Editors: Joseph Cianfrani and Boris Zelkind

Patent Judgments and Awards

On August 3, 2017, a Boston jury awarded Philips $10.4 million in damages for ZOLL’s infringement of three patents relating to automated external defibrillators. This represents only a fraction of the $200 in damages that Philips was seeking at trial. Philips originally sued its competitor, ZOLL, in 2010 for infringement of fifteen of its patents. In response, ZOLL counter sued with several of its own patents. In a 2013 trial focused on liability for patent infringement, a jury found that ZOLL infringed five of seven Philips patents that remained in the case, and that Philips infringed two of ZOLL’s patents.
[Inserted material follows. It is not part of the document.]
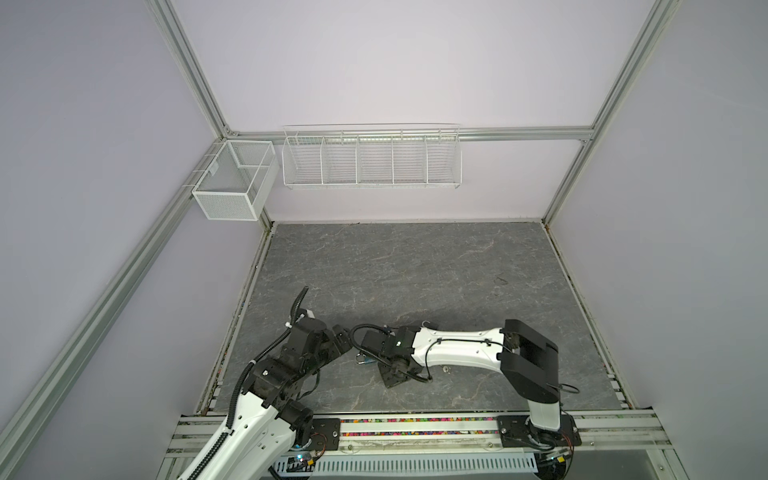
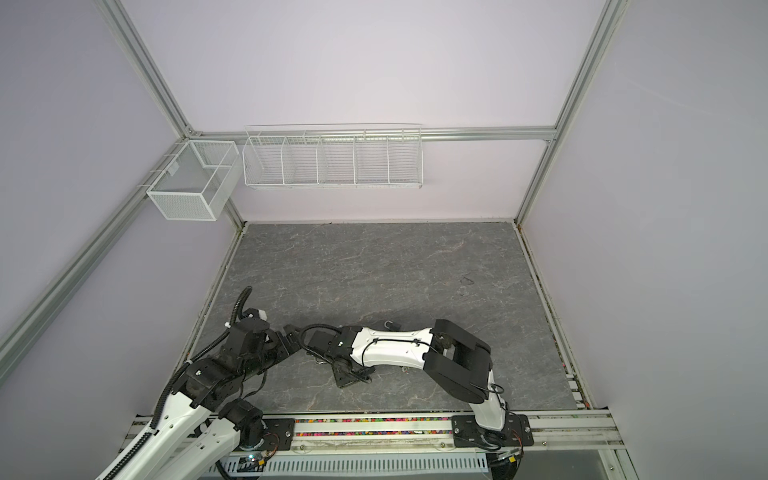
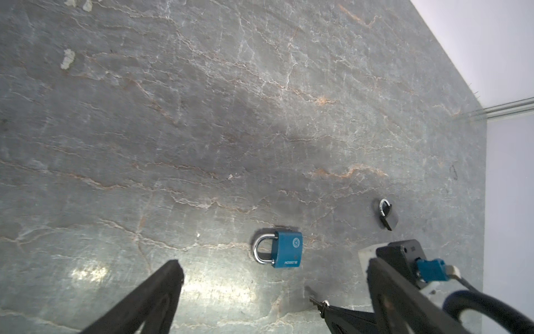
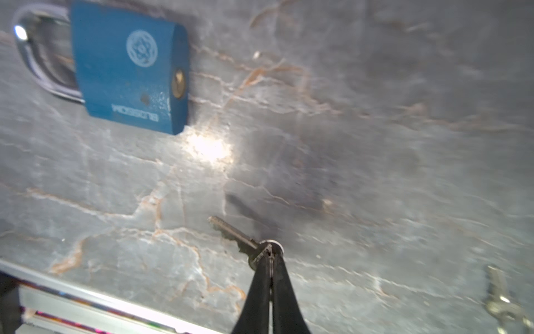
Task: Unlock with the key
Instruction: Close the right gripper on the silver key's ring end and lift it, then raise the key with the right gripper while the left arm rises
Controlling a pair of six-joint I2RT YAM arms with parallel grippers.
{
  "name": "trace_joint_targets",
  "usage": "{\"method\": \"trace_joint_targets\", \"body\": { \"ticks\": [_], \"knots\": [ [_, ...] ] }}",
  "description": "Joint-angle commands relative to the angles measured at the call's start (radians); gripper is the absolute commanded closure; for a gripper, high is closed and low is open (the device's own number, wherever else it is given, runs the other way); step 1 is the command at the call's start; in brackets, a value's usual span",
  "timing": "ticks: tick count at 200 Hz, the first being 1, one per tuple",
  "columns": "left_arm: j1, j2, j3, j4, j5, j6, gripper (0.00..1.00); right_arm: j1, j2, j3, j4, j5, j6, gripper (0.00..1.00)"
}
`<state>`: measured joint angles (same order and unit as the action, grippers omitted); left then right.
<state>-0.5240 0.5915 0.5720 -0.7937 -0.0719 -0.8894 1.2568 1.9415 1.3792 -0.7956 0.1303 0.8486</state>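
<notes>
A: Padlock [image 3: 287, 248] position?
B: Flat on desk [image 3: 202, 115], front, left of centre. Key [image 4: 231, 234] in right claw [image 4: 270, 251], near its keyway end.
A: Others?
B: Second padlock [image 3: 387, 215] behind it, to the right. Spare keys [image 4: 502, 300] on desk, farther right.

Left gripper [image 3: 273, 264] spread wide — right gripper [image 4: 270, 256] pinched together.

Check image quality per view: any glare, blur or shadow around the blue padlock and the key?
Right wrist view: bright glare spot on the table beside the blue padlock; motion smear elsewhere, spare keys blurred; key in the right claw readable, casting a shadow. Left wrist view: sharp, mild glare, broad shadow mid-table. Both top views: even light, padlock mostly hidden under the right arm.
</notes>
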Motion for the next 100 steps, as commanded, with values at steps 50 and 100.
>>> {"method": "trace_joint_targets", "body": {
  "ticks": [50,100],
  "knots": [
    [-0.004,0.024,0.133,0.069,0.062,-0.069,0.00,-0.064,-0.263,-0.089,-0.004,0.182,-0.033,0.93],
    [-0.006,0.137,0.150,0.371,0.178,-0.130,0.05,-0.169,-0.411,-0.113,0.035,0.236,-0.176,0.94]
  ]
}}
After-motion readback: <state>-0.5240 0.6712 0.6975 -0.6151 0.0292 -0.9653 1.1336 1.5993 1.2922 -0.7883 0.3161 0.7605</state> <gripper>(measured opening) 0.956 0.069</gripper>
Philips and ZOLL appealed the liability determinations to the Federal Circuit Court of Appeals, which invalidated some of the asserted patent claims. In the 2017 trial to determine the amount of damages, Philips asked the jury to award over $200 million as a reasonable royalty for the infringed patents. However, the jury returned a verdict of only $10.4 million in total damages to Philips for infringement of three of its patents. That award was further offset by a $3.3 million award to ZOLL for Philips’ infringement of its two patents.

The case is Koninklijke Philips, N.V., et al. v. Zoll Medical Corp., Civil Action No. 10-cv-11041 (D. Mass.)